What the task asks:
Please give again, word for word, the lines that lie between the start of the listing below and the line with "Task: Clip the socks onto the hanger", both included.

Records for the exercise:
..............................
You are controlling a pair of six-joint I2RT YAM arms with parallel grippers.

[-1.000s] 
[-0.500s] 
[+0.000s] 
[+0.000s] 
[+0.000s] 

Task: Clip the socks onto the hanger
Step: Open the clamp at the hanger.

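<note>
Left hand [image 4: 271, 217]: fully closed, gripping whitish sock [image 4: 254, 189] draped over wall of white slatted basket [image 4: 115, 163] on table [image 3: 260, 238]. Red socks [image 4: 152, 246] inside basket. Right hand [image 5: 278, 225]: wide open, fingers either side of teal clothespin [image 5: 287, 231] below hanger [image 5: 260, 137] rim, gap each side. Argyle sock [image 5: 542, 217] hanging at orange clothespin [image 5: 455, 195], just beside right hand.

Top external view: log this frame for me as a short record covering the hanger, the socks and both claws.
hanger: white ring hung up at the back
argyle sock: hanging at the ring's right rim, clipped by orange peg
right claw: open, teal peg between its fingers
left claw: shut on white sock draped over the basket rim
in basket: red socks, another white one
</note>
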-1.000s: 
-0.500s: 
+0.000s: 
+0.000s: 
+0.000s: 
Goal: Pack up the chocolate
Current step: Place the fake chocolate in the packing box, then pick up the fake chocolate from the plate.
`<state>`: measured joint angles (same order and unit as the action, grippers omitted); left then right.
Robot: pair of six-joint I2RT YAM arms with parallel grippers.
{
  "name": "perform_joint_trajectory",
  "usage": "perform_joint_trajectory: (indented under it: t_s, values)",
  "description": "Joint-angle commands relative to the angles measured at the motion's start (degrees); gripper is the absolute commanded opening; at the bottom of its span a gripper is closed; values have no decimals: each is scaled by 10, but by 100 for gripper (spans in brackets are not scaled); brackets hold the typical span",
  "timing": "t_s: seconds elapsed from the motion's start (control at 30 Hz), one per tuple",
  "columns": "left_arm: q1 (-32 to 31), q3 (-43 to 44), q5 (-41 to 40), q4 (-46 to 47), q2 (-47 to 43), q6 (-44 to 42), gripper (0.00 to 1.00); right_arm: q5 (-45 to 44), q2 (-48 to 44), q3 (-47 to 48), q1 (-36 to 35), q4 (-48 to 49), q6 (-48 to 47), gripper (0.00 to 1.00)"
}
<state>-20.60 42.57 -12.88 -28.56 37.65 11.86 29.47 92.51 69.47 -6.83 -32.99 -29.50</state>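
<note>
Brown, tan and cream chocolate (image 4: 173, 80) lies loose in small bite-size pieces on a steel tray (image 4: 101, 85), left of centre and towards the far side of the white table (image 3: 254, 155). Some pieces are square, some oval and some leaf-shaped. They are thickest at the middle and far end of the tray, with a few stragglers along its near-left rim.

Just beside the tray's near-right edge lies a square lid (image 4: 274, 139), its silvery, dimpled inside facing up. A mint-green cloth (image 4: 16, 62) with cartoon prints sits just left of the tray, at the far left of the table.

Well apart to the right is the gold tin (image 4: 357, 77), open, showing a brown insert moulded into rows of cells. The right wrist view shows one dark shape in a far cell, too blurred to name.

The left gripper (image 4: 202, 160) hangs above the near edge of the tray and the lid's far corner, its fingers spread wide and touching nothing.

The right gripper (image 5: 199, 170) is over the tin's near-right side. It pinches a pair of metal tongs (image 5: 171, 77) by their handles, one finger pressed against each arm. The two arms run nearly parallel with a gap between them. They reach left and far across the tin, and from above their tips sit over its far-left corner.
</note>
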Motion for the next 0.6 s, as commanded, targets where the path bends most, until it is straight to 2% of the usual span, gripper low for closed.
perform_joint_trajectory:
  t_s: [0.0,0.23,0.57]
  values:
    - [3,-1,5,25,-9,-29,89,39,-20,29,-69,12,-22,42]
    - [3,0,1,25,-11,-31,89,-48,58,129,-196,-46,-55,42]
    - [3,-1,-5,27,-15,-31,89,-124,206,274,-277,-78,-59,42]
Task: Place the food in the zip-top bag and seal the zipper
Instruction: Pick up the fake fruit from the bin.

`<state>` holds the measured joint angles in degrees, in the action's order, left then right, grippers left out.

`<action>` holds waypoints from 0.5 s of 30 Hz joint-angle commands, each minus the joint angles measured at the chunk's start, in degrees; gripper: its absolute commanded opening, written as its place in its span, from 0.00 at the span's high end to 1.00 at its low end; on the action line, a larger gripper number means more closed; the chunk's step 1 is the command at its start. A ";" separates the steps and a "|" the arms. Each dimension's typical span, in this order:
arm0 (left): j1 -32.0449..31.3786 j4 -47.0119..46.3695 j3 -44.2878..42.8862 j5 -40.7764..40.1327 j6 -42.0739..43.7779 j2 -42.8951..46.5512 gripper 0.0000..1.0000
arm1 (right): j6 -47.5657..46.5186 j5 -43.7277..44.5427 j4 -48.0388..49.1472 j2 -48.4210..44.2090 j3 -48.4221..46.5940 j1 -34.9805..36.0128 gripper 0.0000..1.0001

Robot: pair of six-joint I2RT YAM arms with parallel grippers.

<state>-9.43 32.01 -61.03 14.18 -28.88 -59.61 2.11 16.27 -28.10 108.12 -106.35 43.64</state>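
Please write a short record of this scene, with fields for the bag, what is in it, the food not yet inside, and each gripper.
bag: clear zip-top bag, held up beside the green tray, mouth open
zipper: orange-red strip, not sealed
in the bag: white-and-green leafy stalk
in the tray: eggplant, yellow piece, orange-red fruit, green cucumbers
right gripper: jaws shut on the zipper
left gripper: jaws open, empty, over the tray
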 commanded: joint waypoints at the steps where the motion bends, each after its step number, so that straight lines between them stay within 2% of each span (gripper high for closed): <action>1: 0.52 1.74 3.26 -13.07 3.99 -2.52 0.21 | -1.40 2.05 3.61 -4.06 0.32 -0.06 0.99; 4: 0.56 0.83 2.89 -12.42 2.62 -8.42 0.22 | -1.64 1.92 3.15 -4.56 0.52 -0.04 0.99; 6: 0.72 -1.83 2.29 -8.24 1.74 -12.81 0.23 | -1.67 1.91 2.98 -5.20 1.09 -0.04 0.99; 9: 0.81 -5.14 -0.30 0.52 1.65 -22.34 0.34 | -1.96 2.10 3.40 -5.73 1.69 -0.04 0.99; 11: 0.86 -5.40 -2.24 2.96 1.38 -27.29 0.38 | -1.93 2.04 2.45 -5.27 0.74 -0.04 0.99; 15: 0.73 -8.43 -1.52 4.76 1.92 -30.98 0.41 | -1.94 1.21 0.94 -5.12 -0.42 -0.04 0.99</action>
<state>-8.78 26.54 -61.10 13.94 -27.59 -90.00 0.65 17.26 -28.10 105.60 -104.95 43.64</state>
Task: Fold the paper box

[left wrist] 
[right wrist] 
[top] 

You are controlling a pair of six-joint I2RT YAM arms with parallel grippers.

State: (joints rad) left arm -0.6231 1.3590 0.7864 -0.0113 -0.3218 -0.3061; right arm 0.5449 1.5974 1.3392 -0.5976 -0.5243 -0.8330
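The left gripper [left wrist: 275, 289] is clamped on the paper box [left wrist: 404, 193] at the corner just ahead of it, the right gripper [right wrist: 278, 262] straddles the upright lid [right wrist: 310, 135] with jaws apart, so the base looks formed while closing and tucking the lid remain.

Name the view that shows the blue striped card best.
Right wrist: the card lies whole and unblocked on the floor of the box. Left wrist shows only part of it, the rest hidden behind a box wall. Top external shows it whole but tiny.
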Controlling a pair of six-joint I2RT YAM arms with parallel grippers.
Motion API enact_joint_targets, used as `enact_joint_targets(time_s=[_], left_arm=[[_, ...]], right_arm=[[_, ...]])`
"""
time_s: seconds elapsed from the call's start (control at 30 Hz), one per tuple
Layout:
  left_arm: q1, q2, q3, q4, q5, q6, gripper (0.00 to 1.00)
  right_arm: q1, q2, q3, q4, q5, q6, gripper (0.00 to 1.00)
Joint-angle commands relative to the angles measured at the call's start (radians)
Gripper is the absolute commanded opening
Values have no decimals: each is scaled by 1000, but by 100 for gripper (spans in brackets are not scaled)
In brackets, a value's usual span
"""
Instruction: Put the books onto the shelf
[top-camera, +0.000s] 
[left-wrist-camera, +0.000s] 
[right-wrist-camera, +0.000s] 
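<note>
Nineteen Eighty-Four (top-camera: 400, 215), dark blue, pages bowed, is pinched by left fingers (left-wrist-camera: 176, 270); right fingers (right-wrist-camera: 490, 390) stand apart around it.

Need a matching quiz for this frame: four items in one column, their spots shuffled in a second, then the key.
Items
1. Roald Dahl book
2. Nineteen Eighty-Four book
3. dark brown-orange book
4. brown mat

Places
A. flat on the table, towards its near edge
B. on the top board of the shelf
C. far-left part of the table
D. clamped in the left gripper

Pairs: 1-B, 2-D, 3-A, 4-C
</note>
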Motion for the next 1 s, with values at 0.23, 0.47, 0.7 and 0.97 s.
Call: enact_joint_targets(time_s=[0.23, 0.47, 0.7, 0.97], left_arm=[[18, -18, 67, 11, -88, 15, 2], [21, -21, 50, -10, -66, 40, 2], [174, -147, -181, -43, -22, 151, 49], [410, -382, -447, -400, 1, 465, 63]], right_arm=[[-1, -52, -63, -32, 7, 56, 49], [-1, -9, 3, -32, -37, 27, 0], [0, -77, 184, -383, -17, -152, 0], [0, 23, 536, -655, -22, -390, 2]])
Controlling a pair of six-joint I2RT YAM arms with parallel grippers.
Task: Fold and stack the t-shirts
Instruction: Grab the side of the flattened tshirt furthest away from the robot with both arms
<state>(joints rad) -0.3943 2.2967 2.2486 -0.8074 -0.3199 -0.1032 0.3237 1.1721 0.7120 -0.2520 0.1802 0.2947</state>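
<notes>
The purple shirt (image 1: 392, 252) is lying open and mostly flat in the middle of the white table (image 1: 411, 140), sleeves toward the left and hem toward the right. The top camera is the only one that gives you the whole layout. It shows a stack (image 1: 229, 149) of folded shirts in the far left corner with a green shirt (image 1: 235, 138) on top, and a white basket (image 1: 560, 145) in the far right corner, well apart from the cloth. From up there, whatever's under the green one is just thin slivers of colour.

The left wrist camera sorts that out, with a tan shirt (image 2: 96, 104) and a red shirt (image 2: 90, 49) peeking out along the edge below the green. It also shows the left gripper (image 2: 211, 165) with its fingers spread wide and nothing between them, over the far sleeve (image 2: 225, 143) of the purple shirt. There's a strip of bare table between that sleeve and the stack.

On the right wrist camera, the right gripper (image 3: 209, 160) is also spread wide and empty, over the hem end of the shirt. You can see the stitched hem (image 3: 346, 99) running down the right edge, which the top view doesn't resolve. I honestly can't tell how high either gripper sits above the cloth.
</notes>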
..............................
Output for this exercise:
You are controlling a pair of six-joint I2RT YAM arms with parallel grippers.

[-1.000s] 
[-0.500s] 
[+0.000s] 
[+0.000s] 
[+0.000s] 

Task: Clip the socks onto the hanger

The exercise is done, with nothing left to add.